**WHAT IS BEING ASKED**
Write out the material below again, line for line, without any images.

**SOURCE DATA**
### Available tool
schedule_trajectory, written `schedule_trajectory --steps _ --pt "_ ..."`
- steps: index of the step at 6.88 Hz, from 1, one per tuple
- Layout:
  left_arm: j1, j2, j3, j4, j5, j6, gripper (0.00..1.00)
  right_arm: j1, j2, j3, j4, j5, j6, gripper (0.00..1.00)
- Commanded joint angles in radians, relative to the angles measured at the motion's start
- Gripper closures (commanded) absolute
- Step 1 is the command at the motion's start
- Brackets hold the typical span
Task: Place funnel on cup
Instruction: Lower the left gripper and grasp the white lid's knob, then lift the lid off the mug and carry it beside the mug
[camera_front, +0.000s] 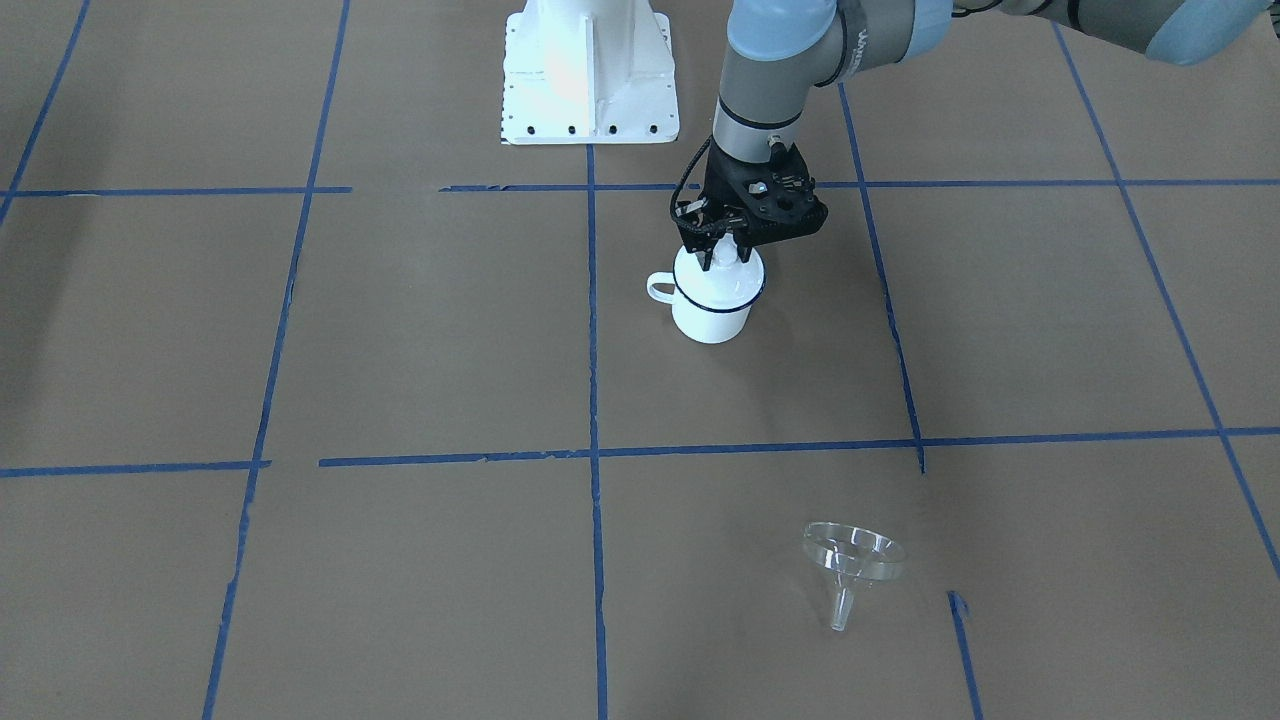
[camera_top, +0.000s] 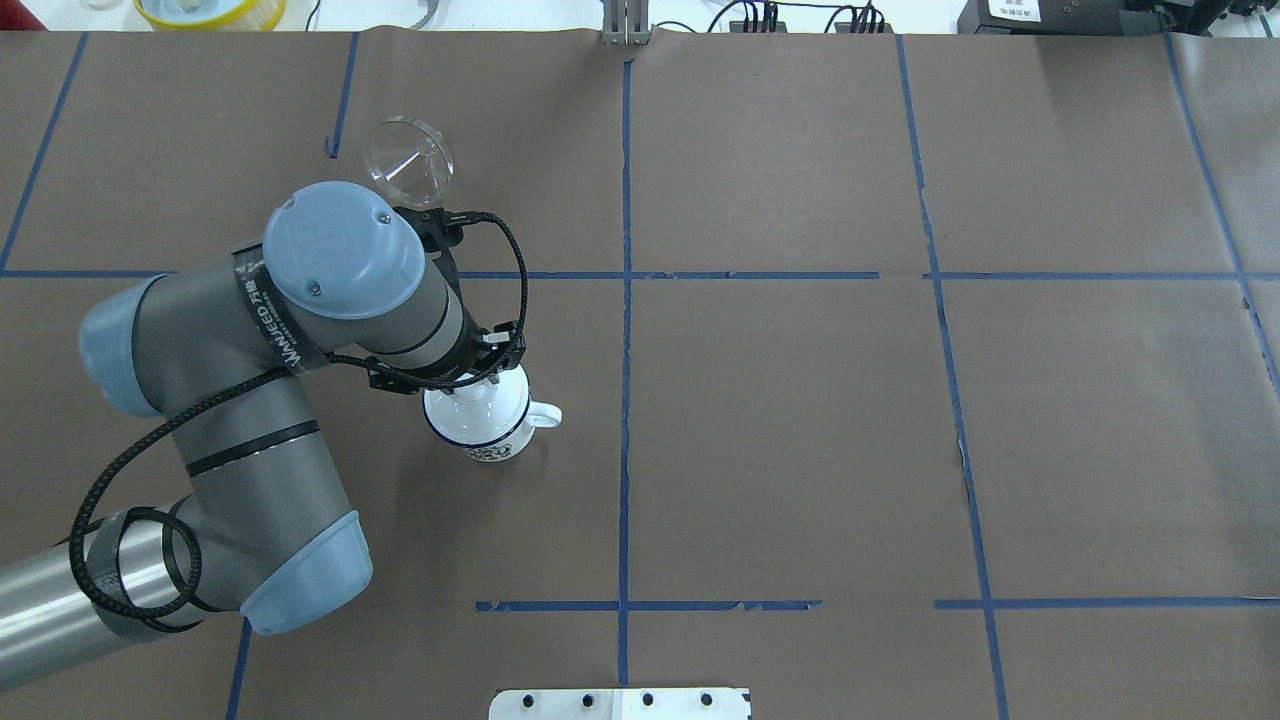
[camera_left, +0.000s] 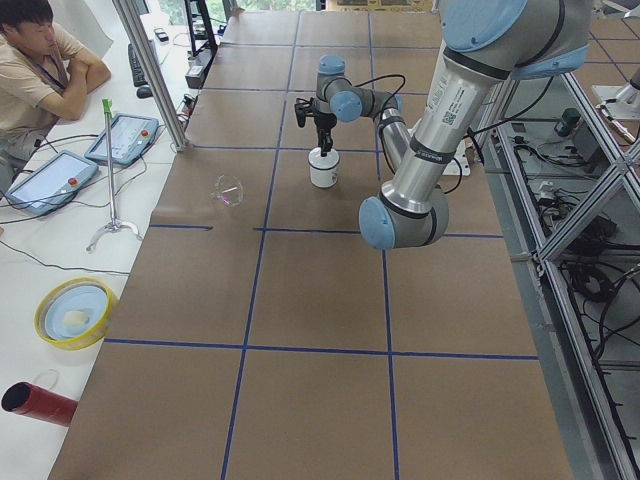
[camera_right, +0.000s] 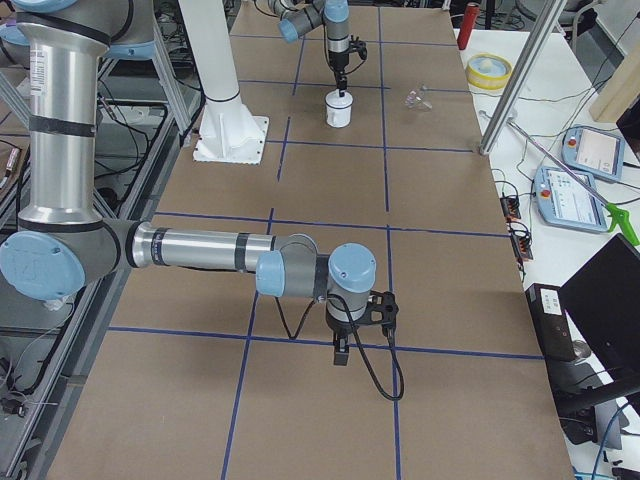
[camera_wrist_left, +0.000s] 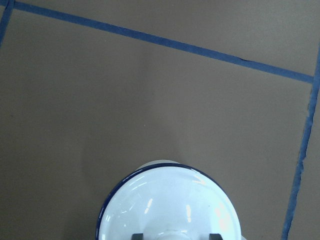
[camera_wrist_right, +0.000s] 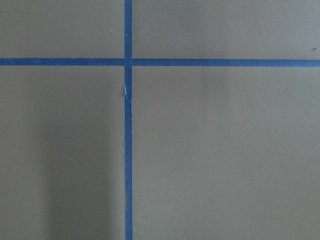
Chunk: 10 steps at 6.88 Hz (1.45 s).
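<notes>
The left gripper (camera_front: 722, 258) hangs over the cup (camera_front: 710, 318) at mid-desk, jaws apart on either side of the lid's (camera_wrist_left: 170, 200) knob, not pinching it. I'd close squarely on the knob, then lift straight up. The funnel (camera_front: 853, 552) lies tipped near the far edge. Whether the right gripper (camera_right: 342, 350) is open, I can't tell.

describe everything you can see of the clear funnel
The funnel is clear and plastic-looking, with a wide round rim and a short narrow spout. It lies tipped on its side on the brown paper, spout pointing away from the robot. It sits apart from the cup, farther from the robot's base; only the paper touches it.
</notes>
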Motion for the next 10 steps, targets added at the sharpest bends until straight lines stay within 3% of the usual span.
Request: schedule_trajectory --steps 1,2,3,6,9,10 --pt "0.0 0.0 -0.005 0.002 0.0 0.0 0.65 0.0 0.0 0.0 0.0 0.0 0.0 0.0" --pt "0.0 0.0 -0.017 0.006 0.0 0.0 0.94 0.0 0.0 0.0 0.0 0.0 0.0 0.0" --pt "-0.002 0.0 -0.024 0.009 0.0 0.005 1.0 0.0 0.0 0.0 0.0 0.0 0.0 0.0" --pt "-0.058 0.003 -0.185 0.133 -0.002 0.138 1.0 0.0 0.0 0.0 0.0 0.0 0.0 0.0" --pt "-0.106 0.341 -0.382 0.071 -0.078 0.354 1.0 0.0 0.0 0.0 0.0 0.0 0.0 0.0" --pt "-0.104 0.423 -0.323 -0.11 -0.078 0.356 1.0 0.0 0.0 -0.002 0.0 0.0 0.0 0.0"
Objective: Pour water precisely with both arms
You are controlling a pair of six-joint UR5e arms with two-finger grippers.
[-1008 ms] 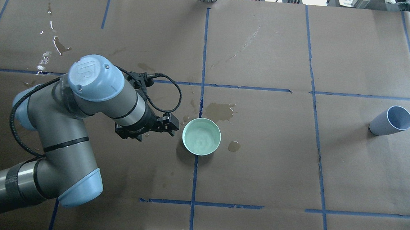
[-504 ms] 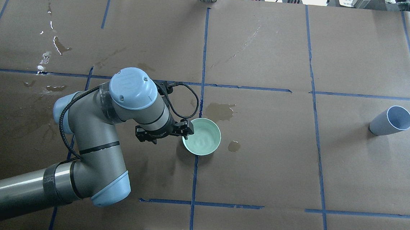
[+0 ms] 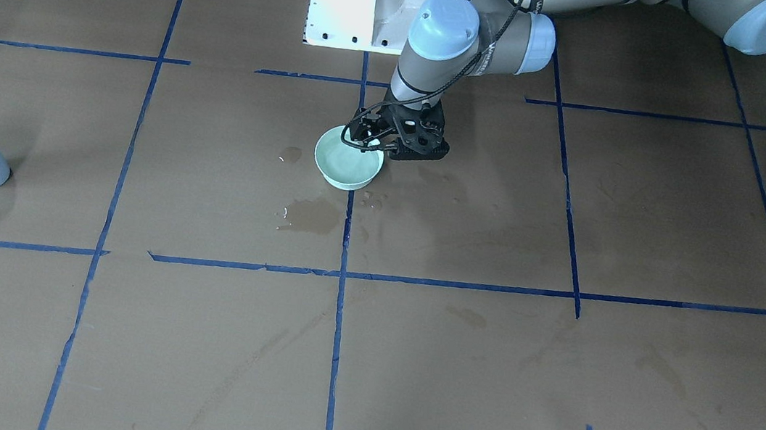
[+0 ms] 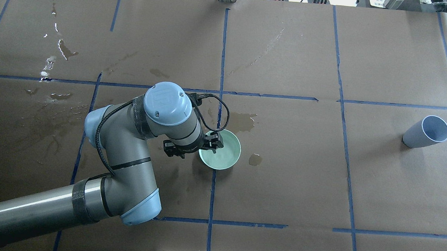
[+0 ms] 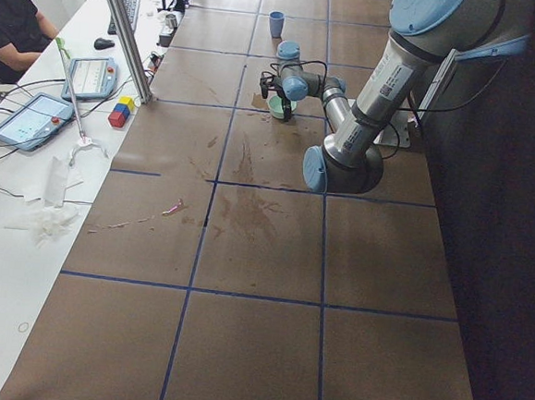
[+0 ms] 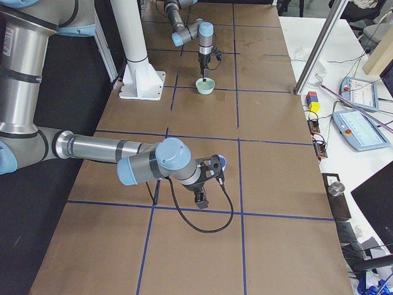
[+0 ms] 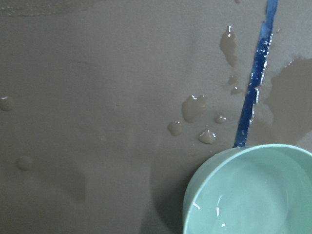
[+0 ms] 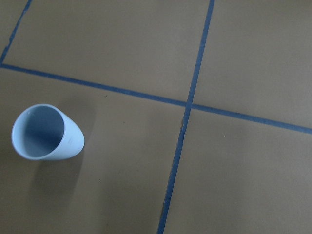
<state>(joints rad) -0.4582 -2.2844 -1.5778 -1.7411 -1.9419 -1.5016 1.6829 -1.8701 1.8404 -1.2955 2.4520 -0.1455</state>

**YOUR SOLUTION**
### Available tool
schedule_trajectory, written `schedule_trajectory --steps _ --pt "_ ..."`
- steps: index of the step at 6.88 Hz, from 1, one per tuple
- Layout:
  left_arm: j1, j2, j3, j4, j5, j6, gripper (0.00..1.00)
  right_arm: j1, j2, j3, j4, j5, j6, gripper (0.00..1.00)
- Commanded joint angles in radians, relative to the angles measured at the motion's start
- Gripper closures (commanded) absolute
- Step 1 is the command at the motion's start
- Brackets hold the typical span
Task: Place funnel on cup
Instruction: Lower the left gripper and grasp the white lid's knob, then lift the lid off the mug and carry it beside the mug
[camera_front, +0.000s] 
[camera_top, +0.000s] 
[camera_left, +0.000s] 
[camera_right, +0.000s] 
[camera_wrist_left, +0.000s] 
[camera_wrist_right, +0.000s] 
Chunk: 10 steps at 6.88 Hz (1.45 s).
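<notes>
The left gripper (camera_front: 722, 258) hangs over the cup (camera_front: 710, 318) at mid-desk, jaws apart on either side of the lid's (camera_wrist_left: 170, 200) knob, not pinching it. I'd close squarely on the knob, then lift straight up. The funnel (camera_front: 853, 552) lies tipped near the far edge. Whether the right gripper (camera_right: 342, 350) is open, I can't tell.

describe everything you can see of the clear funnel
The funnel is clear and plastic-looking, with a wide round rim and a short narrow spout. It lies tipped on its side on the brown paper, spout pointing away from the robot. It sits apart from the cup, farther from the robot's base; only the paper touches it.
</notes>
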Motion for the next 10 steps, targets added at the sharpest bends until straight lines stay within 3% of the usual span.
Request: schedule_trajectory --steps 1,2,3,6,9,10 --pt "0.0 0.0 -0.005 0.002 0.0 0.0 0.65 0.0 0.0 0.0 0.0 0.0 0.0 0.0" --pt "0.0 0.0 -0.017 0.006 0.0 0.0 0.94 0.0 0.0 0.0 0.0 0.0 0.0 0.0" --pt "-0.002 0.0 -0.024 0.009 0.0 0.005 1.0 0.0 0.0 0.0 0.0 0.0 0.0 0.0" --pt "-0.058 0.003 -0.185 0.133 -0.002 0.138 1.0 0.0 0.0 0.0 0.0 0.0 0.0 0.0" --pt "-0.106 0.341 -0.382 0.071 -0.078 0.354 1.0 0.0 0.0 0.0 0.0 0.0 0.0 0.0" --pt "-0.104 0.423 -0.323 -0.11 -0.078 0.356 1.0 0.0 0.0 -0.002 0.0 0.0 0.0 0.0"
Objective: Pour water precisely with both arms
You are controlling a pair of six-joint UR5e arms with two-finger grippers.
[-1008 ms] 
[-504 ms] 
[+0 ms] 
[+0 ms] 
[+0 ms] 
[+0 ms] 
[+0 ms] 
[+0 ms] 
<state>(joints rad) -0.4582 -2.2844 -1.5778 -1.7411 -1.9419 -1.5016 1.6829 -1.8701 1.8404 -1.2955 2.4520 -0.1455</state>

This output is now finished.